Welche Reformen wären aus Ihrer Sicht am dringendsten, um die Rente zu stabilisieren?
Ohne eine Art Nachhaltigkeitsfaktor belastet die Rente den Bundeshaushalt und die Wirtschaft so stark, dass sie eben nicht wächst. Es muss also etwas geben, das funktional dem Nachhaltigkeitsfaktor entspricht. Der Begriff selbst ist politisch verbrannt. Man könnte ihn nach seinem Zweck umbenennen, etwa in „Generationengerechtigkeitsfaktor“. Auch kann man das System vereinfachen. Der bisherige Nachhaltigkeitsfaktor ist extrem kompliziert. All das ist nicht neu, aber es wäre der Baustein, um in einer alternden Gesellschaft wieder zu einem echten Kompromiss zwischen der Entwicklung der Beiträge und der Renten zu kommen.
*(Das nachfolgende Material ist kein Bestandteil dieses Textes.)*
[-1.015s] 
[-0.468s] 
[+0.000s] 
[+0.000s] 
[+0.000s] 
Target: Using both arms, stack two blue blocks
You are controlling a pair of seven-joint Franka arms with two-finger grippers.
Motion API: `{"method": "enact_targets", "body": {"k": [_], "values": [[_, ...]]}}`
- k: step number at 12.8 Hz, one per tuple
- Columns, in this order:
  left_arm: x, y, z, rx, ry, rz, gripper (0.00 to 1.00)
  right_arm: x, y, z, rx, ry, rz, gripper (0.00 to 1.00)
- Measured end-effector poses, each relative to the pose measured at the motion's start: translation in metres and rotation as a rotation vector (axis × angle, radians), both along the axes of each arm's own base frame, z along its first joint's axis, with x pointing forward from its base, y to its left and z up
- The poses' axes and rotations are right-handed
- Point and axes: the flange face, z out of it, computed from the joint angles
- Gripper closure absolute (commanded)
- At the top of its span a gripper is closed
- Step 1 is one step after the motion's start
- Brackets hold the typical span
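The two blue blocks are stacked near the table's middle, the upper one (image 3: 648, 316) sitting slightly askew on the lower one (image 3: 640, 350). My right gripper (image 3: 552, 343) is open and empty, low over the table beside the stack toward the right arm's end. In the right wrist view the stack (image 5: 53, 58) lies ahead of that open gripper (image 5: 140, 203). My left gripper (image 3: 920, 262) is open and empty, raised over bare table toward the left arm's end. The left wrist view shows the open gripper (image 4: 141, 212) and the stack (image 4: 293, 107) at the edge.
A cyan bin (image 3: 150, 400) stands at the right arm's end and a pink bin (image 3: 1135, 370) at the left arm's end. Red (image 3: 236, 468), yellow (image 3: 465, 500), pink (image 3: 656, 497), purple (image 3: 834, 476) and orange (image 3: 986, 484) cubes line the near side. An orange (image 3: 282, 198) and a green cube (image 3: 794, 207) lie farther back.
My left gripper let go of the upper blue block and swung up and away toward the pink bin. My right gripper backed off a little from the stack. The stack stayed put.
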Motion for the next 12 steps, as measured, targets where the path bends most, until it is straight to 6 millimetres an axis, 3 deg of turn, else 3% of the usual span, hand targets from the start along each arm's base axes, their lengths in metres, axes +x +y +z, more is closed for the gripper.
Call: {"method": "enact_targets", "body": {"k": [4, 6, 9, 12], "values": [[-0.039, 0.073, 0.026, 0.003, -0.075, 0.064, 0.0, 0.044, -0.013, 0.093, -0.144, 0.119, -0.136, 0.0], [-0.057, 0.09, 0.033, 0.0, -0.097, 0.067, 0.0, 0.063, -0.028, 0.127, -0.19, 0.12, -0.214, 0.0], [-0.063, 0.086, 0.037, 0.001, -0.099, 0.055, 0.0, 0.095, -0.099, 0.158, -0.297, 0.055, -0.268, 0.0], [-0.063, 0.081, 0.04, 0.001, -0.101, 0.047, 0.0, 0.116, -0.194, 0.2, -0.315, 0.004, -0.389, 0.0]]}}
Länger lebende Menschen könnten länger arbeiten.
Es wäre hilfreich, das Renteneintrittsalter an die Lebenserwartung zu koppeln. Im Moment steigt die Lebenserwartung aber nicht mehr so stark, daher ist das gerade nicht der wichtigste Hebel. Wichtiger ist, die Rente mit 63 auf diejenigen zu begrenzen, die wirklich Schwierigkeiten hätten, bis zur Regelaltersgrenze durchzuhalten. Dass wir derzeit ausgerechnet unsere hoch qualifizierten, gut verdienenden Fachkräfte massenhaft die Rente mit 63 nutzen lassen, ist nicht stimmig und teuer. Gar kein Verständnis habe ich für die Aktivrente. Man wirft damit Menschen, die ohnehin im Wesentlichen länger arbeiten würden, noch einmal Steuerfreiheit für 2000 Euro im Monat hinterher. Das ist ein riesiger Mitnahmeeffekt, der wenig zusätzliche Wirkung entfaltet.
Sie denken auch an gestärkte Betriebsrenten.
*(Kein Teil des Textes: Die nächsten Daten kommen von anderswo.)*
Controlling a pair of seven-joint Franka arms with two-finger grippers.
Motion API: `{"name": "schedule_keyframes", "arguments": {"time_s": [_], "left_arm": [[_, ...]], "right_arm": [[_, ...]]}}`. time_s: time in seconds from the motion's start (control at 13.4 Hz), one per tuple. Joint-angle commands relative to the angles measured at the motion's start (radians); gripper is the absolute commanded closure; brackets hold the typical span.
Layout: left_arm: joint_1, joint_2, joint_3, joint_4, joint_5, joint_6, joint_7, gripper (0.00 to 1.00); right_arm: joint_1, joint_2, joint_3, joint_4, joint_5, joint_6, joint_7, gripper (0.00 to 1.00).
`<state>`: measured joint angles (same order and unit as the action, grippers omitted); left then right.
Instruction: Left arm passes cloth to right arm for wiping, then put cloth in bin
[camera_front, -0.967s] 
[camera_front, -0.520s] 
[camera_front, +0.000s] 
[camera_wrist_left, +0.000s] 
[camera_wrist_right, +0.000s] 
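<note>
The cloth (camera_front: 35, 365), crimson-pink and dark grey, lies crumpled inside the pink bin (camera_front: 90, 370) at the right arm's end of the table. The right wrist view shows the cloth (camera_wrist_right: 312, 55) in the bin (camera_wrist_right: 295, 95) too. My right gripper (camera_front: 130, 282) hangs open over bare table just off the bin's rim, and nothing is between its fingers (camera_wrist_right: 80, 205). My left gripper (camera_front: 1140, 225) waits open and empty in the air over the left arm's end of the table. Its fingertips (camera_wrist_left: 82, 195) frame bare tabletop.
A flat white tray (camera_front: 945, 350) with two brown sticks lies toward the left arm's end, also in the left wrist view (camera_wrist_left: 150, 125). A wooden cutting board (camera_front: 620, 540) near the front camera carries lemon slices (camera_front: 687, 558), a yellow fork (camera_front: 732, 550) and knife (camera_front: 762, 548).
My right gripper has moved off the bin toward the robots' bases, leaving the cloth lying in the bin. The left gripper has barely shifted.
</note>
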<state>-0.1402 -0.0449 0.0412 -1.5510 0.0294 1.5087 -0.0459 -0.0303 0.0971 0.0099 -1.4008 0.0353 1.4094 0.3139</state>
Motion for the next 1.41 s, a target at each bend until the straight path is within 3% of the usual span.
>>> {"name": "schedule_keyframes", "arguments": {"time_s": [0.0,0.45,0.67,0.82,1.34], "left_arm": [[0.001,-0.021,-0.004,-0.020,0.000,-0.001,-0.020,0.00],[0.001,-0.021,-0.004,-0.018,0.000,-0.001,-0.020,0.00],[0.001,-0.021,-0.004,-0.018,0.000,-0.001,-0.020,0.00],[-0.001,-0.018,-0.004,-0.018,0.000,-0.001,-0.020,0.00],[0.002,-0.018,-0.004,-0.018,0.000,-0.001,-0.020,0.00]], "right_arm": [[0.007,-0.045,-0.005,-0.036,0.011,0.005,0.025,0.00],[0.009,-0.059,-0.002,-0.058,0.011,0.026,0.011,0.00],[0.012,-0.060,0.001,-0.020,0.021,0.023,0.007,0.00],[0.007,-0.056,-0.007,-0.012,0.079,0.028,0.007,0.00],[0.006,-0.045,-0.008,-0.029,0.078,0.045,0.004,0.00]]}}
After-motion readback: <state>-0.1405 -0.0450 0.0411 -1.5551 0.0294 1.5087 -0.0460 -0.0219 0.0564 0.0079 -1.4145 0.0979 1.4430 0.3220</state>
Wir haben in Deutschland eine relativ gut ausgebaute betriebliche Altersversorgung für fast alle Großbetriebe. Dort sind wir gut aufgestellt, und diese Beschäftigten erreichen ein vernünftiges Rentenniveau. Das ist das Erfolgsgeheimnis unserer nördlichen und westlichen Nachbarn: Niederländer, Dänen, Schweden – sie alle haben deutlich höhere Renten als Deutschland, weil sie sehr starke Betriebsrentensysteme haben. Bei uns fehlt die Betriebsrente vor allem in kleinen und mittleren Unternehmen. Dort bräuchte es eine strukturelle Reform, um das derzeit extrem komplizierte Betriebsrentensystem zu vereinfachen und um einen einfachen, zusätzlichen Weg für den Mittelstand zu ergänzen, ähnlich dem Sozialpartnermodell, aber nicht an Tarifverträge gebunden. Für die Babyboomer-Generation käme das zu spät. Das hat man in den 1990er-Jahren verpasst. Aber es gibt heute keinen Grund, nicht endlich damit anzufangen.
Axel Börsch-Supan ist Direktor des Münchener Forschungsinstituts für die Ökonomik des Alterns.